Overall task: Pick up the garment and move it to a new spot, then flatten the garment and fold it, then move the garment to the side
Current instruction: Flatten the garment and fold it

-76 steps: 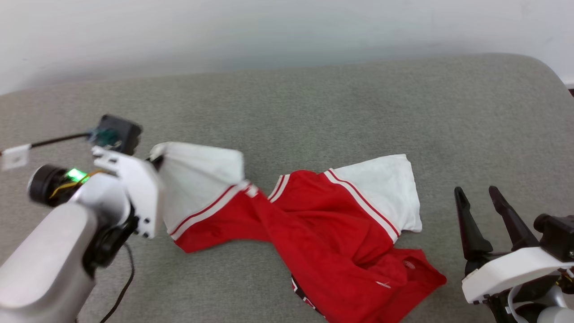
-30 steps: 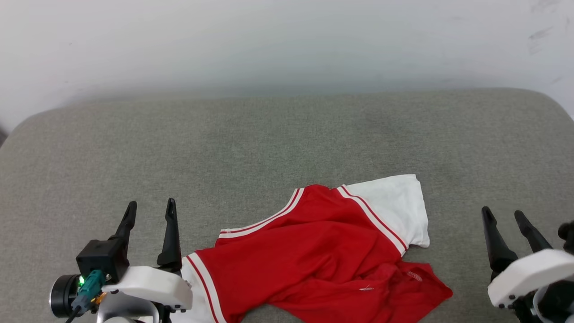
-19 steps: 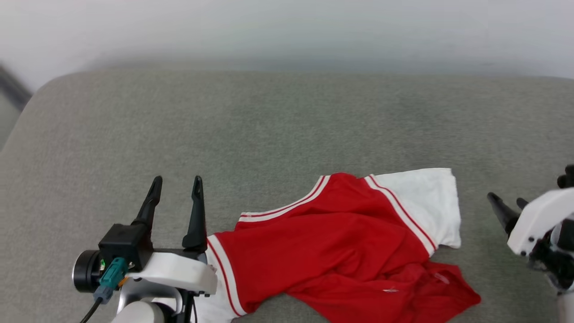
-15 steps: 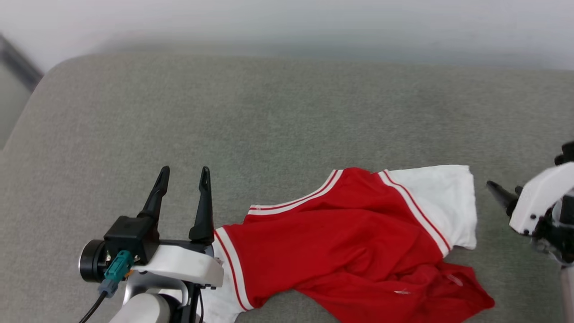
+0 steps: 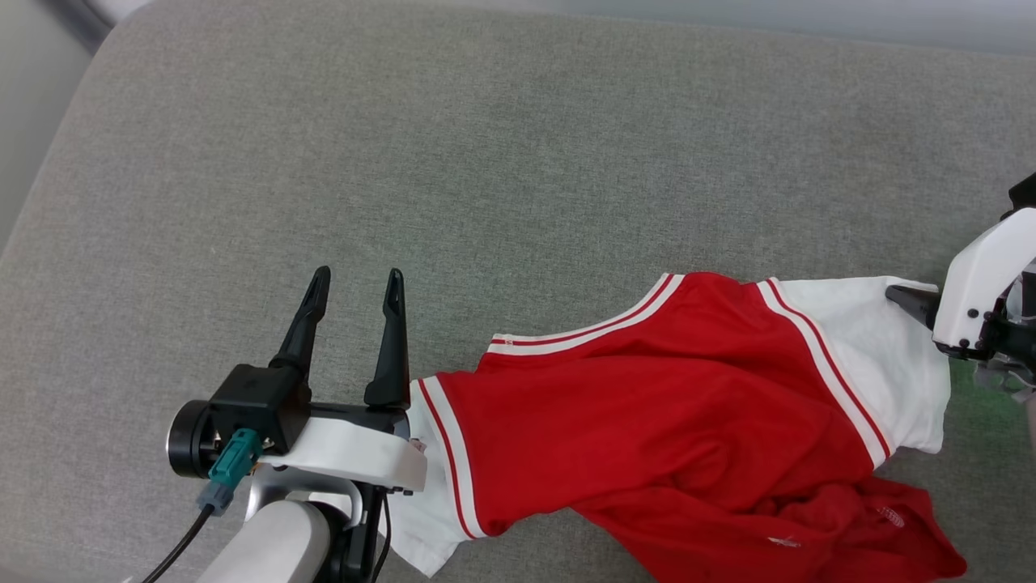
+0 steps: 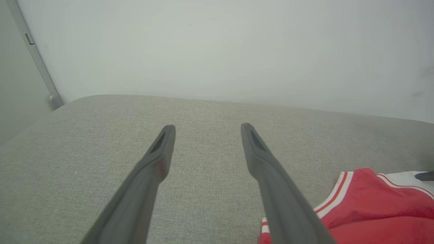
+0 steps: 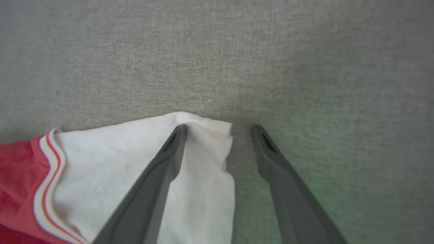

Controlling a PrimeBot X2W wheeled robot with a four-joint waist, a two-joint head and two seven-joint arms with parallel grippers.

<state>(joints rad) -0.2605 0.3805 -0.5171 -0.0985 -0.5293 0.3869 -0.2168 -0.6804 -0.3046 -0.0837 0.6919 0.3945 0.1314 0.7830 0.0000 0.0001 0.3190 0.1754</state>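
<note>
The garment (image 5: 664, 429) lies crumpled on the grey cushion, plain red side up, with red-white striped trim and white sleeves. My left gripper (image 5: 358, 275) stands open just left of the garment's left sleeve (image 5: 421, 526), nothing between its fingers; the left wrist view has this gripper (image 6: 207, 127) over bare cushion with the garment (image 6: 373, 210) at the lower right. My right gripper (image 7: 219, 127) is open and points down at the far corner of the right sleeve (image 7: 118, 162). One finger is over the white cloth, the other over the cushion. The sleeve's edge lies between them.
The grey cushion (image 5: 486, 162) stretches wide behind the garment. Its rounded left edge (image 5: 48, 162) drops off to a pale floor. A white wall (image 6: 217, 51) rises behind it. A black cable (image 5: 186, 542) hangs from my left wrist.
The head camera has tilted down and shifted. My left gripper let go of the left sleeve and now stands open beside it. My right gripper swung in over the right sleeve's corner.
</note>
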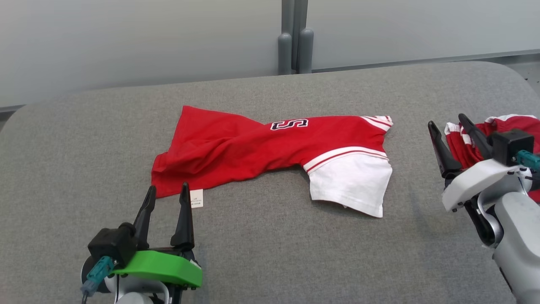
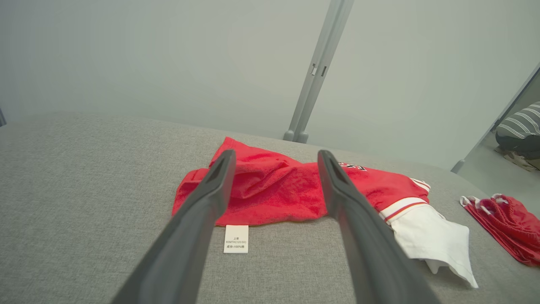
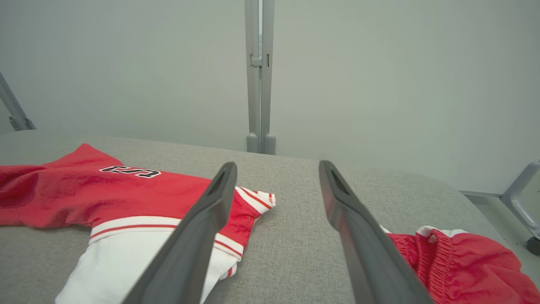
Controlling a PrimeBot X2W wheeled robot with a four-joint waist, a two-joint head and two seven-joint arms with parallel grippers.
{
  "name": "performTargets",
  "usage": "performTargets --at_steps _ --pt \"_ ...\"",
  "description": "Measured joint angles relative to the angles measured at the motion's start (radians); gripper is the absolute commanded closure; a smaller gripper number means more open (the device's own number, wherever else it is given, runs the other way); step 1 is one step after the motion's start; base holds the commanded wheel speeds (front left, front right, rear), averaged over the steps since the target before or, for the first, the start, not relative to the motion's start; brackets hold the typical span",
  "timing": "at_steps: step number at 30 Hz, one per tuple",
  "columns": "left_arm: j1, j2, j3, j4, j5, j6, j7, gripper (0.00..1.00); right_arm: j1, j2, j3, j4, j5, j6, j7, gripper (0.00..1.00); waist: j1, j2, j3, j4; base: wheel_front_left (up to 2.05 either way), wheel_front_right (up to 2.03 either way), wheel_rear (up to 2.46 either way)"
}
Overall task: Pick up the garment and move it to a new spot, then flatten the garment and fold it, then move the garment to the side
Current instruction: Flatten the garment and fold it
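A red garment (image 1: 253,147) with a white sleeve and a dark letter patch lies crumpled and twisted across the middle of the grey padded table (image 1: 270,253); its white care label (image 1: 196,198) sticks out at the near left. The same garment (image 2: 274,190) shows ahead in the left wrist view, and the garment (image 3: 118,198) lies left in the right wrist view. My left gripper (image 1: 167,192) is open just short of the garment's near left corner, nothing between its fingers. My right gripper (image 1: 447,122) is open off to the right, apart from the garment and holding nothing.
A second red and white piece of clothing (image 1: 498,139) lies bunched at the table's right edge, partly behind my right wrist. A grey post (image 1: 295,38) stands behind the table's far edge. The table's rounded corners fall away at far left and right.
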Motion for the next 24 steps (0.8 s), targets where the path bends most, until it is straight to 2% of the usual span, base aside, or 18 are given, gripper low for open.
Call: performTargets --at_steps 5,12,18,24 --pt "0.037 0.016 0.015 -0.006 -0.004 0.012 -0.005 0.0 0.124 0.064 -0.112 -0.136 -0.072 0.0 0.0 0.0 0.0 0.0 -0.046 -0.016 0.0 0.0 0.0" --pt "0.083 0.032 0.041 0.008 0.013 0.018 -0.016 0.0 0.304 0.197 -0.248 -0.374 -0.19 0.0 0.036 0.0 0.0 0.0 -0.087 -0.032 0.0 0.0 0.0" --pt "0.131 0.032 0.072 0.011 0.021 0.018 -0.018 0.0 0.404 0.267 -0.279 -0.532 -0.278 0.0 0.107 0.0 0.0 0.0 -0.1 -0.04 0.0 0.0 0.0" --pt "0.176 0.021 0.105 -0.001 0.033 0.018 -0.021 0.0 0.465 0.315 -0.292 -0.6 -0.324 0.0 0.13 0.0 0.0 0.0 -0.104 -0.038 0.0 0.0 0.0"
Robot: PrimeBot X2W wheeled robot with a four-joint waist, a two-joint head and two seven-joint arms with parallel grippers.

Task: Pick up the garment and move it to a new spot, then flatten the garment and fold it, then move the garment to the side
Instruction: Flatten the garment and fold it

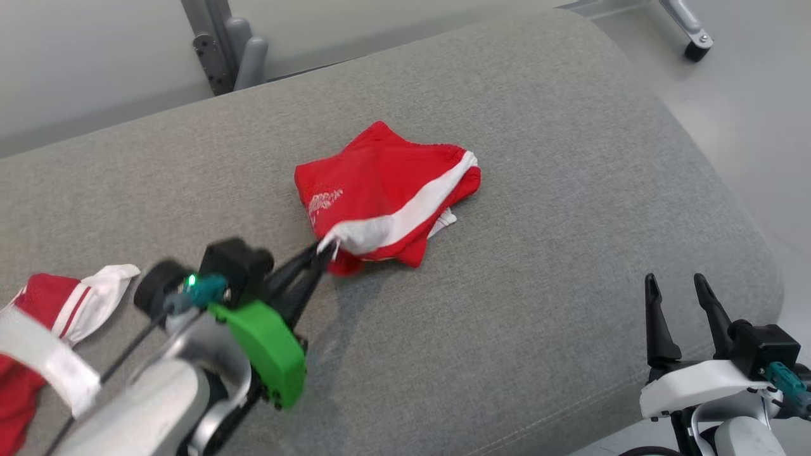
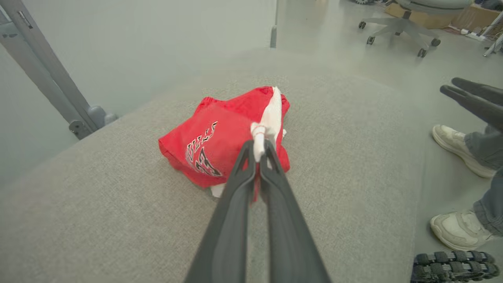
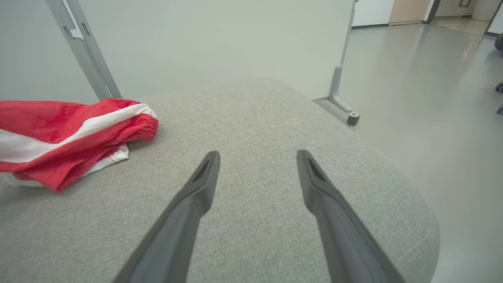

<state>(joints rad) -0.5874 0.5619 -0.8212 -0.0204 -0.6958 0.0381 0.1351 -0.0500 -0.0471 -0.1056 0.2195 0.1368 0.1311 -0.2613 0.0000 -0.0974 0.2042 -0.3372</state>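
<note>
Left gripper (image 1: 326,250): closed tight, its two dark fingers pinching the white corner at the near edge of the garment; the jaws meet on the cloth in the left wrist view.
Held part: a small white bunch of fabric stands up between the fingertips (image 2: 246,151), at the end of the white stripe.
Garment (image 1: 380,183): red with a broad white stripe and a printed mark, folded into a compact bundle, lying near the middle of the surface; only the pinched corner is lifted slightly, the rest lies flat.
Surface (image 1: 570,190): grey woven upholstery with rounded edges, carrying the garment.
Right gripper (image 1: 675,282): jaws spread wide, nothing between them, at the near right edge of the surface, well apart from the garment.
Second cloth (image 1: 38,316): red and white, bunched at the near left corner of the surface, just beside the left arm.
Person's shoes (image 2: 456,141): pale, on the floor beside the surface.
Office chair base (image 2: 401,23): on castors, far across the floor.
Grey frame leg (image 1: 228,44): beyond the far edge of the surface.
</note>
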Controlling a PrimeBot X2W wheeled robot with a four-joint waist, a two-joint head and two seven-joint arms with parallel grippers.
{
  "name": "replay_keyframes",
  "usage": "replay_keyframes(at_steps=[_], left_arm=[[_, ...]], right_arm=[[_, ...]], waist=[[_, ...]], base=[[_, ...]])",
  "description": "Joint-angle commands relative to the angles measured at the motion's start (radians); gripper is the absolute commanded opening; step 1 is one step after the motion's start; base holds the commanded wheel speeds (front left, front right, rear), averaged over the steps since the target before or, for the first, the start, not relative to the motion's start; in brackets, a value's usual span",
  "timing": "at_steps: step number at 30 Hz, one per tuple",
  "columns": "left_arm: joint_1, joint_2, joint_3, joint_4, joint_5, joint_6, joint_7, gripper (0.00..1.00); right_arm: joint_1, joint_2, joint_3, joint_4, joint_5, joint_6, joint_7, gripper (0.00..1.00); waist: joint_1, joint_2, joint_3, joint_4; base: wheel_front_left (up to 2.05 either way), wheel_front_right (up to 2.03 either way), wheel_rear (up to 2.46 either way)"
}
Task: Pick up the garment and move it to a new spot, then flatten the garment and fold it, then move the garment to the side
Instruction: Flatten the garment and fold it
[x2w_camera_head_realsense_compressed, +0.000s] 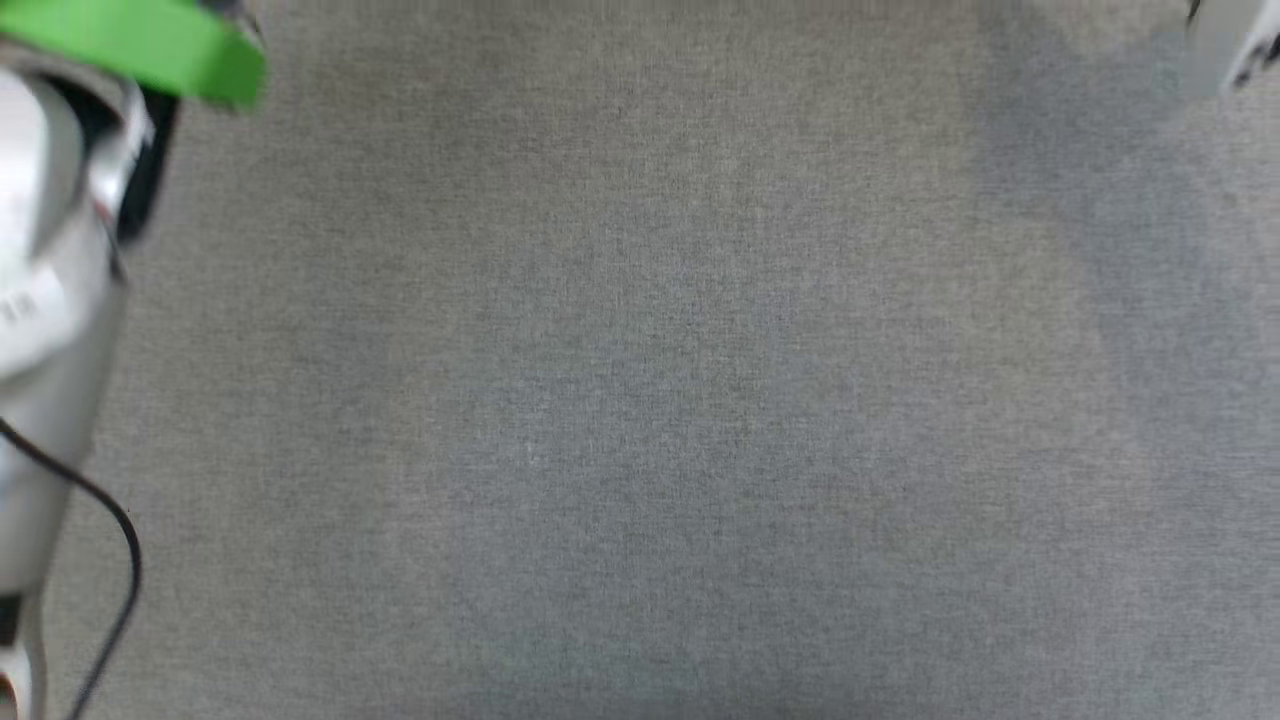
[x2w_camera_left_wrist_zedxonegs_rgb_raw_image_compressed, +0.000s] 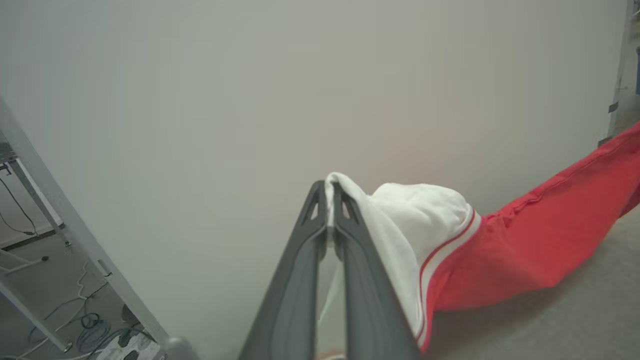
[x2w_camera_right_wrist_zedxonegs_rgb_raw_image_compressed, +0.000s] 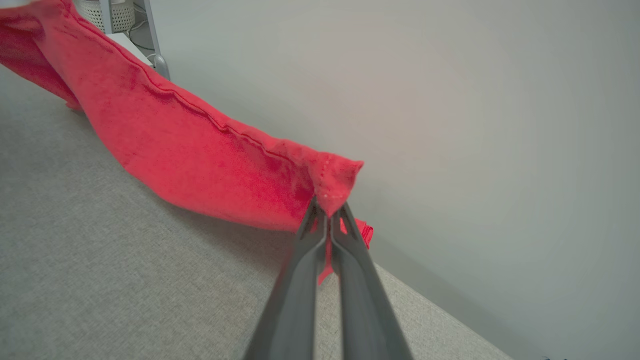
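Note:
The garment (x2w_camera_left_wrist_zedxonegs_rgb_raw_image_compressed: 525, 240) is a red shirt with a white sleeve edged in red-white trim. It hangs stretched between my two grippers above the grey surface. In the left wrist view my left gripper (x2w_camera_left_wrist_zedxonegs_rgb_raw_image_compressed: 328, 200) is shut on the white sleeve (x2w_camera_left_wrist_zedxonegs_rgb_raw_image_compressed: 415, 215), which bunches to the right of the fingers. In the right wrist view my right gripper (x2w_camera_right_wrist_zedxonegs_rgb_raw_image_compressed: 327, 212) is shut on a red hemmed corner of the garment (x2w_camera_right_wrist_zedxonegs_rgb_raw_image_compressed: 200, 155), and the cloth runs up and left from the fingertips. The head view shows my pale left forearm (x2w_camera_head_realsense_compressed: 50, 300) at the left edge.
A grey fabric-covered table top (x2w_camera_head_realsense_compressed: 640, 400) spreads below. A plain pale wall stands behind it. Beyond the table's edge are a metal frame leg (x2w_camera_left_wrist_zedxonegs_rgb_raw_image_compressed: 75, 225), cables on the floor (x2w_camera_left_wrist_zedxonegs_rgb_raw_image_compressed: 90, 325) and a white perforated bin (x2w_camera_right_wrist_zedxonegs_rgb_raw_image_compressed: 100, 12). A green band (x2w_camera_head_realsense_compressed: 140, 45) wraps the left arm.

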Motion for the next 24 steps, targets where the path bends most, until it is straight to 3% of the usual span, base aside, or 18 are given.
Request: replay_keyframes(at_steps=[1,11,24], left_arm=[[0.083,0.012,0.013,-0.029,-0.017,0.017,-0.006,0.00],[0.606,0.043,-0.006,-0.200,-0.070,0.106,0.000,0.00],[1.038,0.047,-0.065,-0.267,-0.151,0.207,0.029,0.00]], right_arm=[[0.054,-0.013,0.013,-0.014,0.021,-0.001,-0.015,0.00],[0.380,-0.072,0.085,-0.070,0.111,-0.001,-0.060,0.00],[0.758,-0.133,0.081,-0.101,0.153,-0.001,-0.101,0.00]], waist=[[0.0000,0.0000,-0.078,0.005],[0.0000,0.0000,-0.254,0.003],[0.0000,0.0000,-0.434,0.011]], base=[[0.00,0.00,0.00],[0.00,0.00,0.00],[0.00,0.00,0.00]])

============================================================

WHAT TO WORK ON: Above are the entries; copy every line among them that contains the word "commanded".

FINISHED TASK:
  "description": "Measured joint angles relative to the angles measured at the motion's start (radians); gripper is the absolute commanded closure; a smaller gripper number means more open (the device's own number, wherever else it is given, runs the other way); step 1 is one step after the motion's start; base holds the commanded wheel speeds (front left, front right, rear), averaged over the steps since the target before or, for the first, the start, not relative to the motion's start; brackets hold the typical span",
  "description": "Joint-angle commands relative to the angles measured at the motion's start (radians); gripper is the absolute commanded opening; step 1 is one step after the motion's start; base holds the commanded wheel speeds (front left, front right, rear), averaged over the steps since the target before or, for the first, the start, not relative to the motion's start; in brackets, a value's usual span",

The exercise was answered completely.